**Task directions:**
Please restate, exactly as written, the lines running from the beginning of the material through the line that has "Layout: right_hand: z" in it.

**Dataset extract:**
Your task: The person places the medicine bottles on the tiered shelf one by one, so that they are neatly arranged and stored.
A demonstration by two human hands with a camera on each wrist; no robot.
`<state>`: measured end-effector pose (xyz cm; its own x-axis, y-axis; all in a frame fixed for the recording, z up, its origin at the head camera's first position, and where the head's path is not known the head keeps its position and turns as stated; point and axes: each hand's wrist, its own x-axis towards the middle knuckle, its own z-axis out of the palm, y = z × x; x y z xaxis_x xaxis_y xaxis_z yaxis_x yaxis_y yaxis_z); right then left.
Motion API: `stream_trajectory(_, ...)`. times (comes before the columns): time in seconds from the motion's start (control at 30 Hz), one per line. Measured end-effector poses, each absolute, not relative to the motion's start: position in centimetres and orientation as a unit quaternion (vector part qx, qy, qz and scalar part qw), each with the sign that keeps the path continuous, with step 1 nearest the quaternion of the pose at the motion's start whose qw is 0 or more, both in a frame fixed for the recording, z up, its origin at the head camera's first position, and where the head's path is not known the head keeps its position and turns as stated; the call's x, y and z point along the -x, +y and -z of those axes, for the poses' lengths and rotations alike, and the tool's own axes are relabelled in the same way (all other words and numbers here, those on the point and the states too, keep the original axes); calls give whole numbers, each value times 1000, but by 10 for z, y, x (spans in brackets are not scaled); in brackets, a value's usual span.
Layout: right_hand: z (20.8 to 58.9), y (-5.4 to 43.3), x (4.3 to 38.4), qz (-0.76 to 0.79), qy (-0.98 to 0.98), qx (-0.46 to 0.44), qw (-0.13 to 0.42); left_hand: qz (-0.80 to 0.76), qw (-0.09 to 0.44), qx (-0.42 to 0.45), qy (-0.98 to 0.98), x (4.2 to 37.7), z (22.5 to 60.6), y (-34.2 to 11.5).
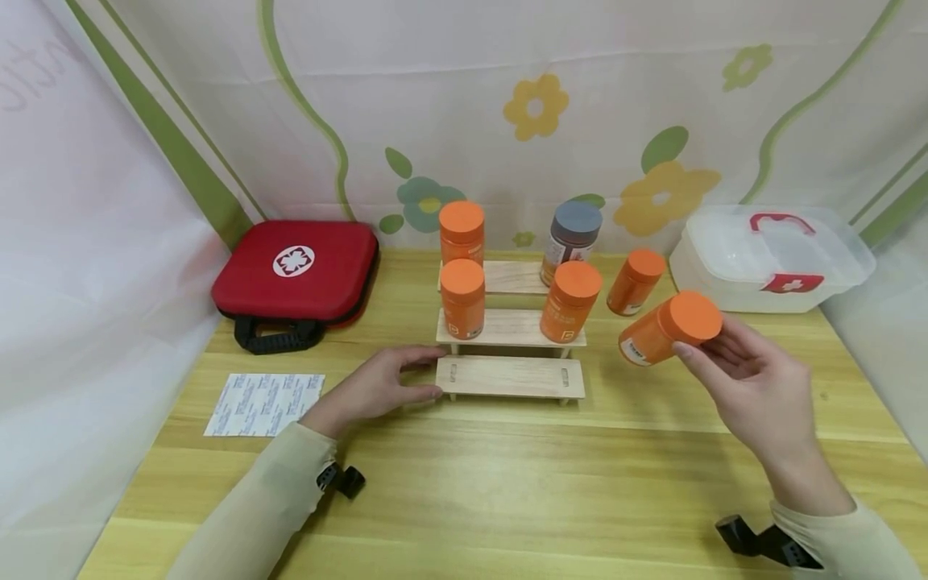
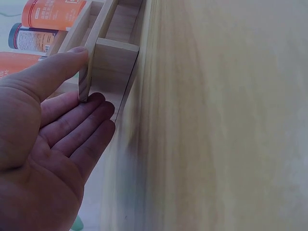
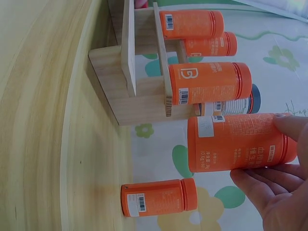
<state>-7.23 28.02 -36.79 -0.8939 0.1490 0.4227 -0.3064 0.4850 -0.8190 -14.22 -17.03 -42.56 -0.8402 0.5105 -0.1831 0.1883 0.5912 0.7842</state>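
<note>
Tilted in the air right of a wooden tiered stand [image 1: 511,377], an orange pill bottle [image 3: 231,142] is gripped near its cap by my right hand [image 1: 761,387]. My left hand [image 1: 380,380] touches the left end of the stand's lowest step, its thumb on the edge and its fingers extended beside it in the left wrist view. The middle step bears two orange bottles [image 1: 464,302] [image 1: 570,306]. On the top step stand another orange bottle [image 1: 461,234] and a grey-capped bottle [image 1: 571,242]. A smaller orange bottle [image 1: 634,283] stands on the table beside the stand.
A red first-aid case [image 1: 293,270] lies at the back left, its black handle facing forward. Before it is a white printed sheet [image 1: 264,404]. A translucent white box [image 1: 768,266] with a red handle stands at the back right. A patterned curtain [image 1: 464,105] hangs behind the table.
</note>
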Motion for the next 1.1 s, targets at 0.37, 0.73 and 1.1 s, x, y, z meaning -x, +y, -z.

**The answer:**
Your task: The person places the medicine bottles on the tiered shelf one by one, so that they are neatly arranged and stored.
A demonstration by two human hands with a camera on each wrist; no robot.
`<state>`: measured end-effector pose (xyz cm; its own x-axis, y-axis; all in a frame fixed for the recording, z up, its origin at the head camera's first position, and where the head's path is not known the head keeps its position and turns as stated; point and axes: each hand's wrist, its own x-axis towards the middle knuckle, its own z-axis out of the palm, y = z × x; x y z xaxis_x xaxis_y xaxis_z yaxis_x yaxis_y yaxis_z); right then left.
Motion API: `stream_trajectory(_, ...)`. times (comes before the columns): time in seconds from the motion's start (control at 30 Hz), one per line. Measured end-effector poses, each absolute, not relative to the motion's start: position in centimetres and orientation as a unit quaternion (vector part qx, qy, qz and scalar part qw), each with the sign that keeps the path continuous, with step 1 nearest the quaternion of the pose at the motion's start whose qw is 0 or more, both in a frame fixed for the recording, z up, its origin at the head camera's first position, and where the head's path is not known the head keeps its position and turns as stated; the call's x, y and z point along the -x, +y and -z of those axes, for the poses' lengths and rotations alike, and the tool's own axes are relabelled in the same way (all other words and numbers here, those on the point and the states too, keep the original axes); calls give whole numbers, each value times 1000, but by 10 for z, y, x (spans in brackets are not scaled); in brackets, a value's usual span.
Layout: right_hand: z (20.8 to 58.9), y (-5.4 to 43.3), x (4.3 to 38.4), qz (-0.76 to 0.79), qy (-0.98 to 0.98), qx (-0.46 to 0.44), qw (-0.13 to 0.42); left_hand: qz (-0.80 to 0.76), qw (-0.09 to 0.44), qx (-0.42 to 0.45), qy (-0.98 to 0.98), x (4.2 to 37.7), z (22.5 to 60.6), y (-34.2 to 11.5).

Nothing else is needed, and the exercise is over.